Bangladesh can’t cover on its own the needs of Rohingyas in Bangladesh: APHR
ASEAN Parliamentarians for Human Rights (APHR) has said Bangladesh cannot cover on its own the needs of about 1 million Rohingya refugees. “The sad truth is that, by and large, the international community has failed the Rohingya. It is a crying shame that, so far, the global community has only provided a meagre 13% of the Joint Response Plan adopted by the UN High Commissioner for Refugees to fund the camps,” said Mercy Barends, APHR Board Member and member of the Indonesian House of Representatives. On the other hand, Barends said, ASEAN member states should stop treating the Rohingya in their countries as ‘illegal immigrants,’ and start providing them with the protection they deserve and need as refugees.
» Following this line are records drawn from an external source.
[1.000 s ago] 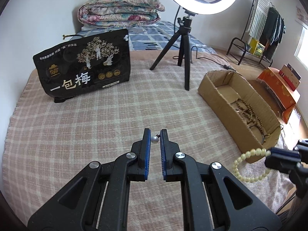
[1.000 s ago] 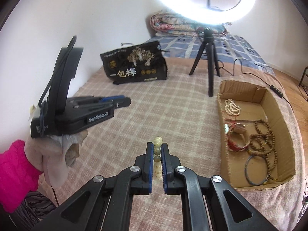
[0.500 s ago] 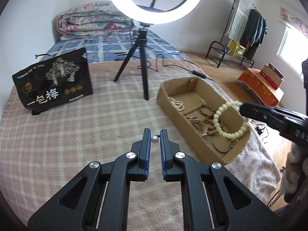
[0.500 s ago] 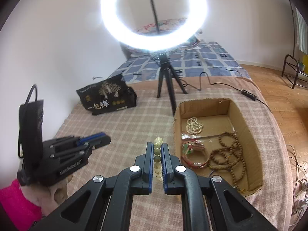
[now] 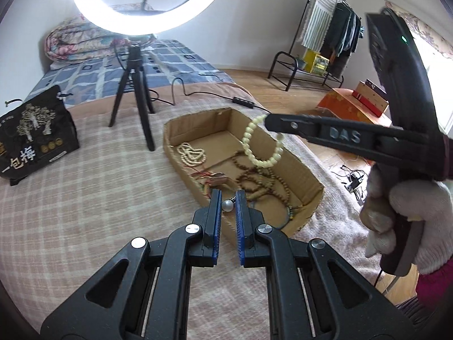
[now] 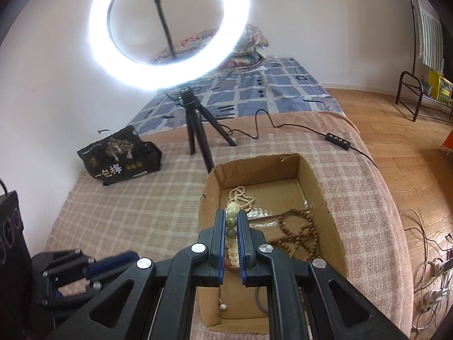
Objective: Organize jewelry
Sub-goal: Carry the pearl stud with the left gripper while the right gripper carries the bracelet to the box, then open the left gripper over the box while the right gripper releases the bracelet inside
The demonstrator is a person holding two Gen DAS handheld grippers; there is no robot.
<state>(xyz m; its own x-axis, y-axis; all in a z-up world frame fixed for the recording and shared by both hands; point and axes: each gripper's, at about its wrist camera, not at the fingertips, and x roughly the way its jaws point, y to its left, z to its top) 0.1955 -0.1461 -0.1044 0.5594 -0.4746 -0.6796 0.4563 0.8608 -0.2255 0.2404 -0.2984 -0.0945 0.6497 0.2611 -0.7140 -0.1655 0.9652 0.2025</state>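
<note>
The pale bead bracelet (image 5: 262, 144) hangs from the right gripper (image 6: 232, 226), right over the cardboard box (image 5: 308, 178) that sits on the bed (image 5: 93, 187). The jaws are clenched on a few of its beads, and the rest of the loop dangles free. The left gripper (image 5: 227, 206) is at the near wall of the box, with its jaws pinching a small pearl (image 5: 227, 205) with a little hook. Brown bead strings (image 6: 297, 229) and a white bead string (image 5: 191, 153) already lie in the box. To do this well, I think the right gripper should go down low into a bare spot, then let go gently, so the bracelet does not bounce out or tangle. The pearl can drop in after, from just over the wall.
</note>
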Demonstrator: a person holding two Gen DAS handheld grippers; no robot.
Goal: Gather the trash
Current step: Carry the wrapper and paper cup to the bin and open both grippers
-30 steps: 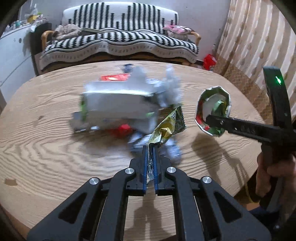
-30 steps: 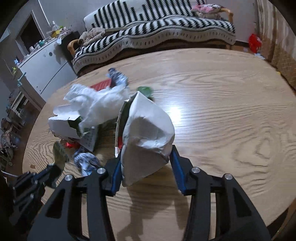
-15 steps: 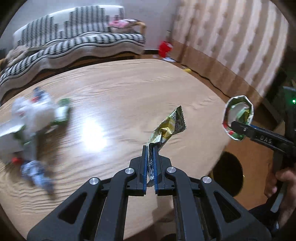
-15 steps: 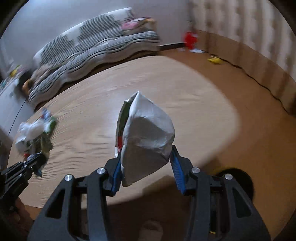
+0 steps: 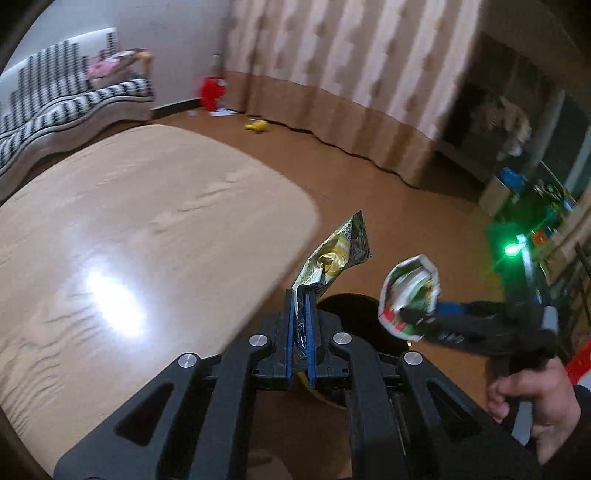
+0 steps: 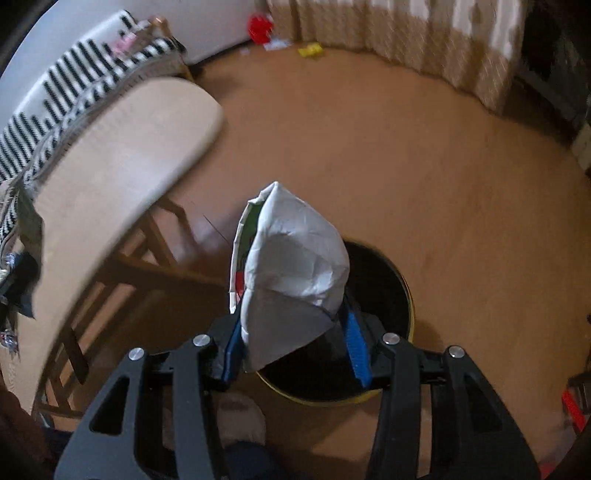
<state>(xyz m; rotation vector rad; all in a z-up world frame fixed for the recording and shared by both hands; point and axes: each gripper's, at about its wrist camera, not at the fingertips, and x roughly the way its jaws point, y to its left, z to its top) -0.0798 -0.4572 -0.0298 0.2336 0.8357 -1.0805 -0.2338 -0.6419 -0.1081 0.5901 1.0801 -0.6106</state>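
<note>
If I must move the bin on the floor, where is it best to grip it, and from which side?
Grip the bin by its thin rim, from above, one finger inside and one outside: it stands upright and open, and its round body looks too wide for the jaws.

In the left wrist view, the bench (image 5: 140, 221) fills the left half, with the sofa (image 5: 66, 99) beyond its far edge. The left gripper (image 5: 300, 325) sits past the bench's right edge, over the floor, with the wrapper (image 5: 340, 254) between its fingers and sticking up and to the right. The right gripper (image 5: 417, 317) is to its right, holding the crushed cup (image 5: 410, 295). The bin (image 5: 354, 317) lies on the floor below and between the 2 grippers. In the right wrist view, the cup stands directly over the bin (image 6: 391, 288), with the bench to the left and the curtain (image 6: 406, 29) along the far wall.
</note>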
She recognized the extraordinary generosity of the Bangladeshi government and people, who have provided refuge for Rohingya people for the past five years. The APHR Board Member made the remarks on the fifth anniversary of the Myanmar military's "clearance operations" against the Rohingya in Northern Rakhine State, known as "Rohingya Genocide Remembrance Day.” Read: Hun Sen’s rogue diplomacy a threat to ASEAN, Myanmar: APHR “On this somber occasion, five years since the Myanmar military forced hundreds of thousands of Rohingya to abandon their homes through a campaign of genocidal violence, we mourn the thousands who died, and stand with all the survivors who continue to live without basic rights and services in camps in Bangladesh and Myanmar,” Barends said. She said it is long past time for ASEAN governments and their partners to take swift and stern action against the perpetrators of the most serious crimes against humanity on the Rohingya people. “Senior General Min Aung Hlaing and his close allies should not be in power; they should be in court. They have taken the international failure to act five years ago as a license to illegally grab power from elected officials on 1 February 2021 and commit further atrocities that continue to this very day,” Barends said.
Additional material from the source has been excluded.